I’ll see you after the function
I am a straight, white male, born and raised in the north-west of England, and have lived in the same metropolitan area all of my life. In terms of culture, I have very little in common with those involved in the ballroom scene on the east coast of the US (I can’t imagine many vogue dancers being into rugby league); I will always be on the outside looking in, yet I find the music extremely interesting on a few levels. Firstly, the evolution of ballroom from what it once was and what it is now does display properties of revisionism similar to those of heavy metal, but at its core, ballroom is the music played at ‘balls’. Unlike a genre like pub rock, which, although being named after where the music was performed, as time passed became rooted in the time of the 1970′s and the space of London, ballroom shares a fortune similar to it’s parent genre; house. According to anecdotes and accepted lore, house music is so named because it was the music played in the Warehouse club by resident DJ Frankie Knuckles. At first, in the early 80′s, this would be mostly disco, soul and R’n'B before Chicago’s local producers began to mould house music into what it would become later in the decade. Then following this, house splintered off into the myriad of sub-genres and sub-cultures we see today, one of which coming to include vogue house, a term now used almost interchangeably with ballroom. However, seeing as the ballroom as a social function pre-dates house music’s creation and formalisation, naturally disco and soul music would once have been the staple diet of the scene. Thus, over time, the notion of what ballroom is has changed.
The ball scene in the late 80s, before ballroom as a musical genre was fully formed
Present day ballroom has further solidified its position as an independent genre by becoming very heavily reliant on a small numbers of tropes.
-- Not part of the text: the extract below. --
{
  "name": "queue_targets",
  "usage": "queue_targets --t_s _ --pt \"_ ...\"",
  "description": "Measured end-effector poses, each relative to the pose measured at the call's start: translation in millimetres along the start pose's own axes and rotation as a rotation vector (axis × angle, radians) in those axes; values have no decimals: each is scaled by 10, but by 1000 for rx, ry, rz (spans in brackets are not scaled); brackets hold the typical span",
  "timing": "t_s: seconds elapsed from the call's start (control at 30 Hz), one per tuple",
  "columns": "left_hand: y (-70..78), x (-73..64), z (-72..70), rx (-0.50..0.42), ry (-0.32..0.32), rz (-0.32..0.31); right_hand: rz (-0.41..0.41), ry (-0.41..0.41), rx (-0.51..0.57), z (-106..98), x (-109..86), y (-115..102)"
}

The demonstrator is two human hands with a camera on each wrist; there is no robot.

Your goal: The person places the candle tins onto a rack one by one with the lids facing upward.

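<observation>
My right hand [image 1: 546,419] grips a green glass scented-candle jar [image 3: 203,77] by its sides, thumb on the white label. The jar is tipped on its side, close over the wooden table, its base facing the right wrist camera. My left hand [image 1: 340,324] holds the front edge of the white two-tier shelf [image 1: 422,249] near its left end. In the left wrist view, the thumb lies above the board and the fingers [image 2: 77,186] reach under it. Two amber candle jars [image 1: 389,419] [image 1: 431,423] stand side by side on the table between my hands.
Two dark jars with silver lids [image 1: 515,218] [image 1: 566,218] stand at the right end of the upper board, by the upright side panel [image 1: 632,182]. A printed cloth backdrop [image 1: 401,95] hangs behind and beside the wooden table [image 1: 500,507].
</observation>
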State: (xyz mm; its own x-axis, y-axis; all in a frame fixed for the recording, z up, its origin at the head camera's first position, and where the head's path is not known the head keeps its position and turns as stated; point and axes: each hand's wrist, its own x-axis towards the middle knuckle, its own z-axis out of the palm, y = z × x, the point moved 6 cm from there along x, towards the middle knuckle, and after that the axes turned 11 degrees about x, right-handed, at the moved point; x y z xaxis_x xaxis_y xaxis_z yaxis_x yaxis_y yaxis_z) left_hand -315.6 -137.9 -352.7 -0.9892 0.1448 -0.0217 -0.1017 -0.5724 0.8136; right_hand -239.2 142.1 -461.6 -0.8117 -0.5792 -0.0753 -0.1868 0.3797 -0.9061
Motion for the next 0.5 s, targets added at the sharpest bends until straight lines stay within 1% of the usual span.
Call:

Among the most important, musically speaking, is the Ha. A few second clip of Eddie Murphy and Dan Aykroyd chanting garbled nonsense that was used as a basis for Little Louie Vega and Kenny Dope Gonzalez to produce a house banger, The Ha Dance, which in turn spawned the ubiquitous crash that is used as both a punctuation mark within a ballroom track, and as an aural watermark that confirms that the track is indeed a ballroom track, even if it might sound like straightforward tribal house, funky house, minimal techno or Baltimore club, the presence of the Ha in some form defines the whole track. The aggressiveness of the Ha crash has also influenced the development of the music towards a more forceful, whip-crack sharp, propulsive, rhythmical dynamism that is reflected by the hamstring-straining duckwalks and cruciate-snapping dips the vogue (particularly femme) dancers perform. The Ha is not mandatory within every single ballroom track, but its presence periodically throughout a mix or set is almost de rigueur.
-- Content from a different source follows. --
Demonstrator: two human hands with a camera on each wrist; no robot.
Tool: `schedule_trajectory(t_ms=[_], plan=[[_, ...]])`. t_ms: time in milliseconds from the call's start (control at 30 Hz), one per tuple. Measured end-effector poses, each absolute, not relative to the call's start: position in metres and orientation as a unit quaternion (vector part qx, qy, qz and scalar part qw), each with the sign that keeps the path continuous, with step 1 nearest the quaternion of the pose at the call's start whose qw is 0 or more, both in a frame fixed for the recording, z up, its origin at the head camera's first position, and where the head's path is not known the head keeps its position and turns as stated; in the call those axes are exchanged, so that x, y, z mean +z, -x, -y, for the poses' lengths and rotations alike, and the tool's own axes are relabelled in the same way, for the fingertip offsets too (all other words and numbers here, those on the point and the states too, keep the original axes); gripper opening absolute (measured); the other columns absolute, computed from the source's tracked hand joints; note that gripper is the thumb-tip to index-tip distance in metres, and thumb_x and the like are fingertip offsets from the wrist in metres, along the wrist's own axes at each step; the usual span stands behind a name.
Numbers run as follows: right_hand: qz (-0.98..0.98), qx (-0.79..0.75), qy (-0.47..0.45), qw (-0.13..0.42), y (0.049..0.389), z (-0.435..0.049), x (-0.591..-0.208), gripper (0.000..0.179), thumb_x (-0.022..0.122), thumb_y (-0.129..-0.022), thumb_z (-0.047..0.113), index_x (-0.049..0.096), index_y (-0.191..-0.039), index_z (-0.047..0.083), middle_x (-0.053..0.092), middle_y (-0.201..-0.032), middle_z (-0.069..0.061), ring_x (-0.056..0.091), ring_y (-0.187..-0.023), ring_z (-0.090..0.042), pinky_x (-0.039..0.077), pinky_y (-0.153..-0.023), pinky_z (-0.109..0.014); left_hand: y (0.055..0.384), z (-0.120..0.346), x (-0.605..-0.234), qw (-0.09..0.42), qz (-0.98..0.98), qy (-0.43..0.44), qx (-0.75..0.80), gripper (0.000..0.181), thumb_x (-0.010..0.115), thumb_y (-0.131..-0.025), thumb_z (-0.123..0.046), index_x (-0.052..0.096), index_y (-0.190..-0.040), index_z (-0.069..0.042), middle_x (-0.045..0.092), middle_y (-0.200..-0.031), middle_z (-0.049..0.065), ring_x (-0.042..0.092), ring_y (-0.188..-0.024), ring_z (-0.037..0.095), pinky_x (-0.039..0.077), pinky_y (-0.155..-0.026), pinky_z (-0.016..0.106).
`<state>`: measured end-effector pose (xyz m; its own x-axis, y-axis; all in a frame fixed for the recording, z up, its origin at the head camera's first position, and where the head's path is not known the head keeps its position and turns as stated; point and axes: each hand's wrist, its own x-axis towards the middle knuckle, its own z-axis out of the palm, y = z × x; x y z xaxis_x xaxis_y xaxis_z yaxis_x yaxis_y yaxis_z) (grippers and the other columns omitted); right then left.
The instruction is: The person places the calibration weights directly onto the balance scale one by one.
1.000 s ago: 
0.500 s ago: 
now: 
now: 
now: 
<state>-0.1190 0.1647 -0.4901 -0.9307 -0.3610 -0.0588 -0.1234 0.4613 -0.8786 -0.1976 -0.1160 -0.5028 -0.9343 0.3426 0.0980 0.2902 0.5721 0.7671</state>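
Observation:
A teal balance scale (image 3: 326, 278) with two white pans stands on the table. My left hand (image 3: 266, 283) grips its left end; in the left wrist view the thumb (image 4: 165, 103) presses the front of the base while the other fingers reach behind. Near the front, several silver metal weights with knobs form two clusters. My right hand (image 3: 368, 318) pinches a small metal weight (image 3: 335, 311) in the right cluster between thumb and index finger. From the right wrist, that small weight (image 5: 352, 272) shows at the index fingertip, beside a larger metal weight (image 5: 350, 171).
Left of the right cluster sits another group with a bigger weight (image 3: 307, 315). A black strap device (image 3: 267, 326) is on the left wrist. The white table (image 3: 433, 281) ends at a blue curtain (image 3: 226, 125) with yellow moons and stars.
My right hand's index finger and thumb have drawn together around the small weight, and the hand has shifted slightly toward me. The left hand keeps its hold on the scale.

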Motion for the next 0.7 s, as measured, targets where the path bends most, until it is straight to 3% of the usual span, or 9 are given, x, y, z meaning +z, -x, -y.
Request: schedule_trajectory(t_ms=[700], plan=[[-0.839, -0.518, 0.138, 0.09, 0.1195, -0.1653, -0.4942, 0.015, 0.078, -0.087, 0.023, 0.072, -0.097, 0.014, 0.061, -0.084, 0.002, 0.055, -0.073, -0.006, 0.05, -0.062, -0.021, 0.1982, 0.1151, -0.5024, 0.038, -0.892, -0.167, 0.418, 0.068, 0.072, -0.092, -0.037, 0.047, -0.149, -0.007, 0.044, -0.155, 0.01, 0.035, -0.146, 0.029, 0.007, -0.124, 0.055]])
Aside from the musical aspects and the vocal delivery favoured by ballroom commentators like Kevin JZ Prodigy, the actual ‘lyrical’ content and repetition of specific words and phrases that reference ball culture are as useful an indicator of ballroom as the Ha. Without context, the words commonly repeated in ballroom lyrics could lead you to believe that there is an underlying misogynistic current to the genre, with some words echoing those commonly found in the hyper masculine world of ghetto house/ghettotech. In a world where dressing in drag is commonplace, terms like ‘cunt’, ‘cunty’, ‘pussy’ and ‘bitch’ don’t carry the same connotations as they do in wider society, so applying any meaning to these words beyond a vagina, the property of being like a vagina and a female dog, respectively, is done so with a set of parameters that are at odds with the tenets of ball culture (although I personally know some people to whom referring to a person as a ‘soft cunt’ is merely a part of their everyday vocabulary). Alongside more neutral terms like ‘walk‘, ‘work‘, ‘fierce‘, ‘serve‘, and other words that are entrenched within the collective psyche of the scene, these help to define whether a track is ballroom or not. Of course, if these keywords were used as a watermark like the Ha, then there would be an incredible bleed and interconnectivity between genres as these terms aren’t exclusive to ballroom, but taking into account their delivery and the context of the song, then assumptions can be made with reasonable conviction. Whether the musical or extra-musical elements take precedence is a tricky dilemma and must be left to individual choice; this DJ Rashad track that samples Tronco Traxx exhibits the problem expertly, especially considering that footwork itself is a very chameleonic genre that relies on characteristic drum patterns and vocal samples, on top of its high bpm, to distinguish itself from various other dance music genres.
DJ Rashad
So, after analysis, we arrive at a point where we know what is a strong indicator for the genre (the Ha and certain keywords and phrases) but due to the immense musical overlap between other house styles (specifically native to eastern US cities like New York, New Jersey, Baltimore, Philadelphia, as well as the crushing influence of Chicago and Detroit) to pinpoint what is or isn’t ballroom is difficult, with it being more the case of a track can be ballroom within the confines of a DJ mix, but in isolation is possibly not a ballroom track.
Recommended artists:
MikeQ, Vjuan Allure, Kevin JZ Prodigy, Robbie Tronco, Jay R Neutron, Divoli S’vere, Sugar Shane, Angel X, Junior Vasquez, Kevin Aviance, Dat Oven
Be real, it doesn’t matter anyway, you know it’s just a little too late
From a genre that exists within a concrete, physical space to one that inhabits an imagined space, a virtual realm. Although genres like hypnagogic pop, or chillwave and synthwave, even witch house, were chronological and spiritual forerunners to vapourwave (spelling it as vaporwave does look better, but I refuse to kowtow to American cultural imperialism), and could claim to have been the first genres to be aided by the universalisation of the internet, vapourwave is the first genre that doesn’t seem possible pre-internet; conjuring up hazy recollections of pre-millennial technology and wallowing in nostalgia for sounds that occupy a distant compartment in the mind, music that had no pretension to artistry or importance; functional music, background music, light music, Muzak.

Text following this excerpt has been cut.